Friday, December 17, 2010

Fighting Despondency

It is a fight you know, putting down despondency. It's not an easy task. I know a few people who have never dealt with it because they have the gift of an abnormal and natural light-heartedness. They just stay happy. That's their normal state and they don't work to be that way. But that's fairly rare I think. Most of us work to stay even, balanced, happy. We work to consider the goodness and kindness of God and to reckon that these present sufferings are not worthy to be compared with the glory that is to be revealed to the people of Christ (Ro 8:18). And since a person is only one person, consisting of various aspects like mind, emotion, body, and spirit; it is necessarily that we embrace God's good means to knowing the fullest joy. I wrote on this earlier from 1 Ki 18-19. I want to supplement that a bit today and in the days to come. Some of it will overlap with the earlier post. I suggest:

Fellowship: The writer of Hebrews repeatedly stresses the urgent need for the troubled to be together with other believers that they may be encouraged (3:13), and hold fast (3:14), and stirred up (10:23-25).
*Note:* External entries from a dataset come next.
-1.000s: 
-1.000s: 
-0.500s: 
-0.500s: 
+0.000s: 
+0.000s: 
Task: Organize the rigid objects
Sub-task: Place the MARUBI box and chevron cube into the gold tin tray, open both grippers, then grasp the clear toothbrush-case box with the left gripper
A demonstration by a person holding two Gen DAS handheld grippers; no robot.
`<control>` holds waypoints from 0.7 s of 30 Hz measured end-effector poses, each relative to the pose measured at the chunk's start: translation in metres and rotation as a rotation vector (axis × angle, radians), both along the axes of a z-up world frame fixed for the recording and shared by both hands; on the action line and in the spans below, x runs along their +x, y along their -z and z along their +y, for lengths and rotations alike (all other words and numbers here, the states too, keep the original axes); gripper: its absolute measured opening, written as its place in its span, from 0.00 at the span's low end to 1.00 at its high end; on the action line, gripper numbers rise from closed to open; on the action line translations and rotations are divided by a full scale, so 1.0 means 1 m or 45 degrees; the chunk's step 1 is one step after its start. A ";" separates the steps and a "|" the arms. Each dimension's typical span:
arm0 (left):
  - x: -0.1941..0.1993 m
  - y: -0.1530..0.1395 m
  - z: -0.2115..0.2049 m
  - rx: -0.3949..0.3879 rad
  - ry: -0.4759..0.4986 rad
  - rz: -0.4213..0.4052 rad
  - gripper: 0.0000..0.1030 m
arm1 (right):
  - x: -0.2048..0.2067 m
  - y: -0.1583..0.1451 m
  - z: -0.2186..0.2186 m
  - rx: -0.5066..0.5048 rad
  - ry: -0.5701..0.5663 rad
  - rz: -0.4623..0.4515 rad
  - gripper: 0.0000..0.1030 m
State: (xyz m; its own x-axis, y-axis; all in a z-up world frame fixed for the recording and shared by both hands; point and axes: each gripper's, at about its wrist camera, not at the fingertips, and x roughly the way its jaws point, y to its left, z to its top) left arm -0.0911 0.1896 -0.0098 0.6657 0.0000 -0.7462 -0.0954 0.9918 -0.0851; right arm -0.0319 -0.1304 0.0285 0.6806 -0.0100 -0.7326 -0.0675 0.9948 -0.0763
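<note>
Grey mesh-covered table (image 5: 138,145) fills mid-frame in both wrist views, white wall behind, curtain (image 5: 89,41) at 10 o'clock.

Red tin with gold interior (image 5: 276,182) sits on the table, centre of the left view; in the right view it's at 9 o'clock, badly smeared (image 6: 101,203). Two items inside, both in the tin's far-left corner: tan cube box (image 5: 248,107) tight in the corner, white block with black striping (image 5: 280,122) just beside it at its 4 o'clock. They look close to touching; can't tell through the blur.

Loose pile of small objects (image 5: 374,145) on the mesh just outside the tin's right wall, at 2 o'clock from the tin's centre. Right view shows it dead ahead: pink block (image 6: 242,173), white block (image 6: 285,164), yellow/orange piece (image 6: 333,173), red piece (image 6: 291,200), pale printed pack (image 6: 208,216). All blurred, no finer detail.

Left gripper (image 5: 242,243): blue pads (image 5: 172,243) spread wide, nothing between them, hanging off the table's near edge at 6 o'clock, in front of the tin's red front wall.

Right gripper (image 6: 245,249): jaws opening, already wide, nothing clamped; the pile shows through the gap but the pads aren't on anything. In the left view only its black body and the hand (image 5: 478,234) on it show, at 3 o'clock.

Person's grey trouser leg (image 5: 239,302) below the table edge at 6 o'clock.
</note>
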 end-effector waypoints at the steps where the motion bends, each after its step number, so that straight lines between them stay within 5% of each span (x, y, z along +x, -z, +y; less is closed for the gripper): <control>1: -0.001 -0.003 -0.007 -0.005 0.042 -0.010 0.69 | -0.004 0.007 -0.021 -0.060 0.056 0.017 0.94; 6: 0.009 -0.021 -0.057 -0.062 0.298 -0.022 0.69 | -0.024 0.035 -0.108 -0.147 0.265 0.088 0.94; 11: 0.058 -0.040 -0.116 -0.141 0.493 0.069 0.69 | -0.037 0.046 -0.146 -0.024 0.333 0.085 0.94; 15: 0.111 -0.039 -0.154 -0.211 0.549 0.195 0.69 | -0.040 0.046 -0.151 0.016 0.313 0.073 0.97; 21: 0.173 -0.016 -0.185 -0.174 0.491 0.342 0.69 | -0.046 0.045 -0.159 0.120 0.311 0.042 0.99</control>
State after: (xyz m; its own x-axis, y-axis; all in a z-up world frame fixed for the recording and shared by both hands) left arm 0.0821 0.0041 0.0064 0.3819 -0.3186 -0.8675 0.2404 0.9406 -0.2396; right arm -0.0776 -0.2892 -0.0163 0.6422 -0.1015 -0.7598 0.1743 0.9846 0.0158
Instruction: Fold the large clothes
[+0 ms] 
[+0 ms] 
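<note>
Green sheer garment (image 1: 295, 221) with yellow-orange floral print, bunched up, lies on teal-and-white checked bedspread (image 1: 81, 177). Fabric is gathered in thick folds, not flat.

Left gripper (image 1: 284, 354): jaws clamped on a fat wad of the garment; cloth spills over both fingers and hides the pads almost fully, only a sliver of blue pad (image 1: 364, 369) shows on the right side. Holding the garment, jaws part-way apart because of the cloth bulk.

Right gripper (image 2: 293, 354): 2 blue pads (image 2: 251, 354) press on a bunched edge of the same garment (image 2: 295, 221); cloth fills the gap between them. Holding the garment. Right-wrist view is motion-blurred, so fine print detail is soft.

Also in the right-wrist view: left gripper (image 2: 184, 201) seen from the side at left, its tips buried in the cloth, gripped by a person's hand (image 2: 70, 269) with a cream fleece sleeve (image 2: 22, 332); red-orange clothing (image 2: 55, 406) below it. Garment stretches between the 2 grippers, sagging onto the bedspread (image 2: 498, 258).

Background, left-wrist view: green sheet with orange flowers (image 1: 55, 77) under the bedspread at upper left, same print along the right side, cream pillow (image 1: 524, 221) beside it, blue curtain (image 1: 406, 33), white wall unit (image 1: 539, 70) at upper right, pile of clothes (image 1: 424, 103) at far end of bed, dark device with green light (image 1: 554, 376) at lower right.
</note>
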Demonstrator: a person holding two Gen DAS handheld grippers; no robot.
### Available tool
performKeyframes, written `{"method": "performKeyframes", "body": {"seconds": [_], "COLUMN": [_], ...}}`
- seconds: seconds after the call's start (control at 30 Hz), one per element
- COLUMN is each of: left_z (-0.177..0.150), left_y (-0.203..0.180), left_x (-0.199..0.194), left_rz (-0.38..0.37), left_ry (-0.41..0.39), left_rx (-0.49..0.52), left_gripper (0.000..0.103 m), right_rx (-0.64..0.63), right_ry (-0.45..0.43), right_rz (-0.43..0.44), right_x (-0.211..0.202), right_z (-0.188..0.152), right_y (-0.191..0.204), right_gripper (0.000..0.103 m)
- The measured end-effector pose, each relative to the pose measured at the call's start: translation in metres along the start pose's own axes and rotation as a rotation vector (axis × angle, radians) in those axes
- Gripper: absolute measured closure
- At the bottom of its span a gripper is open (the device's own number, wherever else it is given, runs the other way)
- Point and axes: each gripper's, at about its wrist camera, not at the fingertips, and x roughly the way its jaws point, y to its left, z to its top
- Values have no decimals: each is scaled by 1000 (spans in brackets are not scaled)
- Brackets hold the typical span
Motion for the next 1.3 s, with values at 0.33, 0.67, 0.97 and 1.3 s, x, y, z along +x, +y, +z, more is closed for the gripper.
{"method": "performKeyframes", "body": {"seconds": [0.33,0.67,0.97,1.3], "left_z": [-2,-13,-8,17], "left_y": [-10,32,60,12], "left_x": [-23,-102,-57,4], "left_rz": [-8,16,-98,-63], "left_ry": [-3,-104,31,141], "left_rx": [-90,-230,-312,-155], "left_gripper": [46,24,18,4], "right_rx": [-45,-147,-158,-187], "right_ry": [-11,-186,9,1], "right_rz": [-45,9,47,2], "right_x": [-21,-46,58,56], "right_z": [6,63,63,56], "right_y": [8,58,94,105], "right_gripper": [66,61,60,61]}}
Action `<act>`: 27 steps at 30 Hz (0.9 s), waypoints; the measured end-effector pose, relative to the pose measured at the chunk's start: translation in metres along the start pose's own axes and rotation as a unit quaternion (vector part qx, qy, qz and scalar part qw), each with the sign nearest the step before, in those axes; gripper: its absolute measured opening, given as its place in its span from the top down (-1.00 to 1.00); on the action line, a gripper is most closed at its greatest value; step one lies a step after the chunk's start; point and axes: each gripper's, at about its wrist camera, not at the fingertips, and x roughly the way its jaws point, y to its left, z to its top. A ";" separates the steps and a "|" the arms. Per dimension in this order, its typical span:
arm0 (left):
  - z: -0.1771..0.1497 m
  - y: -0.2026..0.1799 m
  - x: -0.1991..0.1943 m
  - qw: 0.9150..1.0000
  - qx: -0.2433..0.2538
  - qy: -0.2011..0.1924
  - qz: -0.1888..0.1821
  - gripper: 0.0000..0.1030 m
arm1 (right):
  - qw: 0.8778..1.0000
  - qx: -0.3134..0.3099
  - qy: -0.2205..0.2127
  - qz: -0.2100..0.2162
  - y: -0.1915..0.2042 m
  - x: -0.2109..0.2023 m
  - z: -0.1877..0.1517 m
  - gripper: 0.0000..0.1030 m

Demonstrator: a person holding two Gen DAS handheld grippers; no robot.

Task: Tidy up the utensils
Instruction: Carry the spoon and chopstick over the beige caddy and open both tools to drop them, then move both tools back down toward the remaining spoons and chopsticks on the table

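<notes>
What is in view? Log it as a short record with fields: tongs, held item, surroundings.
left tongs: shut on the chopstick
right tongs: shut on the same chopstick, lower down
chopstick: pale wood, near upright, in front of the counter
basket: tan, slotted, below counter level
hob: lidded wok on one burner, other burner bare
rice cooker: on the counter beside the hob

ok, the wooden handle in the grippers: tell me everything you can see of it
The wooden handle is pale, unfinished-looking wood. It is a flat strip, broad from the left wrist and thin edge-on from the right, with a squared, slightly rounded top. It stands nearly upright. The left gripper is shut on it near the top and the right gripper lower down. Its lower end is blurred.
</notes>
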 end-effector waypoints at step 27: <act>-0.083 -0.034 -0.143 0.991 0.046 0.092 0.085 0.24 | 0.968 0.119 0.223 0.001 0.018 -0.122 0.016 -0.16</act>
The way we this happens is through assembling ourselves together (10:25) and taking interest in each one another's lives (10:32-38). This works against our shrinking back, and promotes faith to the preserving of the soul (10:39). God does not mean for a person to go through life alone. See also Pr 27:9.

Nature: The heavens are telling of the glory of God, and their expanse is declaring the work of His hands. Day to day pours forth speech and night to night reveals knowledge. There is no speech, nor are there words; their voices are not heard. Their line has gone out through all the earth and their utterances to the end of the world (Ps 119 1ff). In other words, God has written some of His glory upon the sky, and in all of His creation (cf Ro 1). The created world points to the Creator, and this is therapeutic when we take to heart what it tells us about Him, and us. It was David, the man after God's own heart, a regular sufferer, who wrote the LORD is my shepherd, I shall not want. He makes me lie down in green pastures; He leads me beside still waters. He restores my soul. (Ps 23:1-3a). It's good to get outside.